Using the data below, restate exactly every line from the one with "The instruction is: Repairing" up to and including the one with "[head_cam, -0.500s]". No picture belongs in it.

*** Block opens ***

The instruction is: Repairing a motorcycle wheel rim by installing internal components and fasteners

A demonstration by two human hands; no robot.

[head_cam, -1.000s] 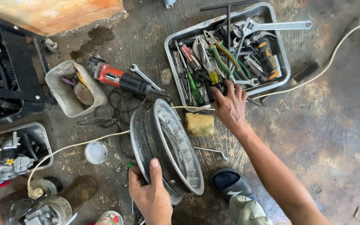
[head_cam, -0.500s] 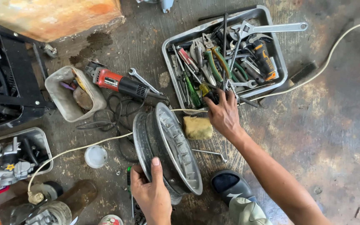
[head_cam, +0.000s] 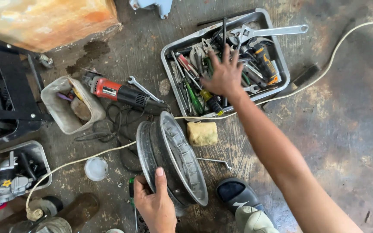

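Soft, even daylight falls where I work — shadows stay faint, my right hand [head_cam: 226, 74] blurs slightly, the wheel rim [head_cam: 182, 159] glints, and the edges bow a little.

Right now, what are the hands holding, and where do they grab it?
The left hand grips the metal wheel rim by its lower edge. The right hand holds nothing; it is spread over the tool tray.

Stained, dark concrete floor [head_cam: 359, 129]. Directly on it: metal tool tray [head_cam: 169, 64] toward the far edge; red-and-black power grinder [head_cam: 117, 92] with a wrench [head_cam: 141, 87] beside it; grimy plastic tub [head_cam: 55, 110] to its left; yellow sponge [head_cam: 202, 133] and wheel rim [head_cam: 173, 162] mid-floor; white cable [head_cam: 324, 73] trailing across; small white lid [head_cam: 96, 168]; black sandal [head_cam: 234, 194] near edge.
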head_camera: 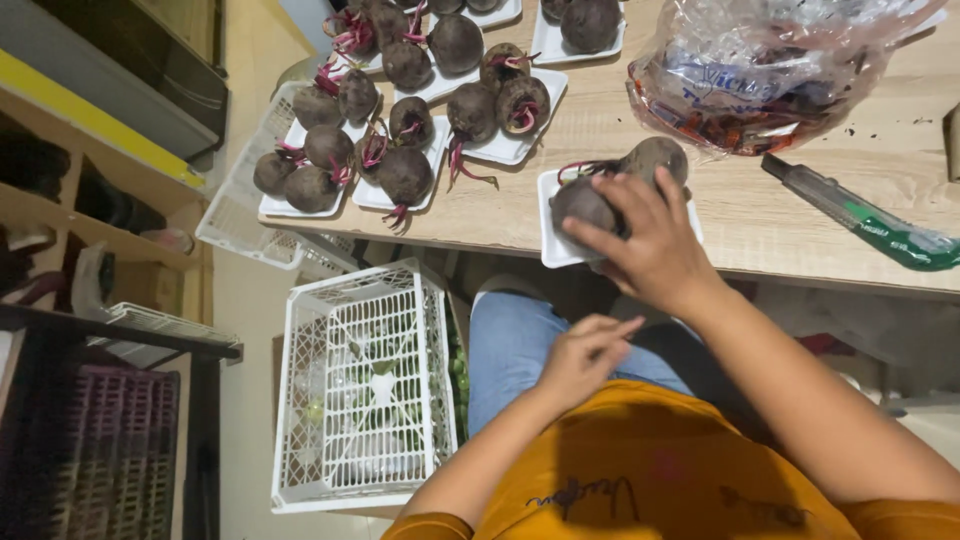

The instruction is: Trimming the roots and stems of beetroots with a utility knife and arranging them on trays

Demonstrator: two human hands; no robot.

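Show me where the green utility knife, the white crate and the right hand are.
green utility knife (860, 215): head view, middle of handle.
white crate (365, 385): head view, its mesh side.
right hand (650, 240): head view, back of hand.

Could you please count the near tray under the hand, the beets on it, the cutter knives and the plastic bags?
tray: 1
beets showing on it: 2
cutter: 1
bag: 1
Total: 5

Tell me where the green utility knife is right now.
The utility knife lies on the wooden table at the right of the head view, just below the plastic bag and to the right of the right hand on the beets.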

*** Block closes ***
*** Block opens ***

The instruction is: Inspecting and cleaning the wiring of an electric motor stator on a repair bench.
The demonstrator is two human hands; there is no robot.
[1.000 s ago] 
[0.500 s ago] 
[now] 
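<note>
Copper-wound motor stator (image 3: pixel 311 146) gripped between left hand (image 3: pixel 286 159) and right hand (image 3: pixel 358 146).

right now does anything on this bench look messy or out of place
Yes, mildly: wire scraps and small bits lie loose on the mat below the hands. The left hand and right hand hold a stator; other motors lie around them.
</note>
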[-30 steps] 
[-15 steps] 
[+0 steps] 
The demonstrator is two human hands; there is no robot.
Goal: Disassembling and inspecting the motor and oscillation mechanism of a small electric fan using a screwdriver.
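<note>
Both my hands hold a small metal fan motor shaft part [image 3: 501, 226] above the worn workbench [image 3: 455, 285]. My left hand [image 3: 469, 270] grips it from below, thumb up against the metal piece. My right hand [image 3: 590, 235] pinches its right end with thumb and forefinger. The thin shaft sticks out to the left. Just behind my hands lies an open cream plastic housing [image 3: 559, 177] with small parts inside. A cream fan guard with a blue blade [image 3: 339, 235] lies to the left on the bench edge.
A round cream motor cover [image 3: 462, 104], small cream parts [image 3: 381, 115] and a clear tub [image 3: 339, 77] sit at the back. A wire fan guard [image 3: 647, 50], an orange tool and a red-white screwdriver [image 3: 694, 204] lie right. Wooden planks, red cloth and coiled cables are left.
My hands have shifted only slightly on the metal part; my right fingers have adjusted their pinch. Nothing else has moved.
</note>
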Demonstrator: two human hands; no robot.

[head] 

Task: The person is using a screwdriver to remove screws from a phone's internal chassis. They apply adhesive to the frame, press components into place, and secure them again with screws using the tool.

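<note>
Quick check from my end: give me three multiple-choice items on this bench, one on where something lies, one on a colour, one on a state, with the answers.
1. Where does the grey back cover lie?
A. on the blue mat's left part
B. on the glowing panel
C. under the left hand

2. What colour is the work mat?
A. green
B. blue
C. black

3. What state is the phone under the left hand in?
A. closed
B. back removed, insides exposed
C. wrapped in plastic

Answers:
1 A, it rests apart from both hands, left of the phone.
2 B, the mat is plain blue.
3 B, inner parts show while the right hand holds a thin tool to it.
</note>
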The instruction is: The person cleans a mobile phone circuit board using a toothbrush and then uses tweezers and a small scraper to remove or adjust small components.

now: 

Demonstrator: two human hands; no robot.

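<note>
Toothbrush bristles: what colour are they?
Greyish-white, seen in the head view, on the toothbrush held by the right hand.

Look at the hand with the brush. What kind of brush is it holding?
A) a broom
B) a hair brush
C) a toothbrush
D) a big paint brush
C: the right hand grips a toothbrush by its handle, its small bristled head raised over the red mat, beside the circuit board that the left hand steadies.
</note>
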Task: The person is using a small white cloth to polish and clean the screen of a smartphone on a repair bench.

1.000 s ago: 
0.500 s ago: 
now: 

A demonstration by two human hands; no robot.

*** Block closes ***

_FINISHED EXERCISE_
The instruction is: Repairing a motorcycle wheel rim by installing internal components and fasteners

A demonstration by two human hands; no robot.

[head_cam, -1.000s] 
[head_cam, -0.500s] 

The answer has been written out in full.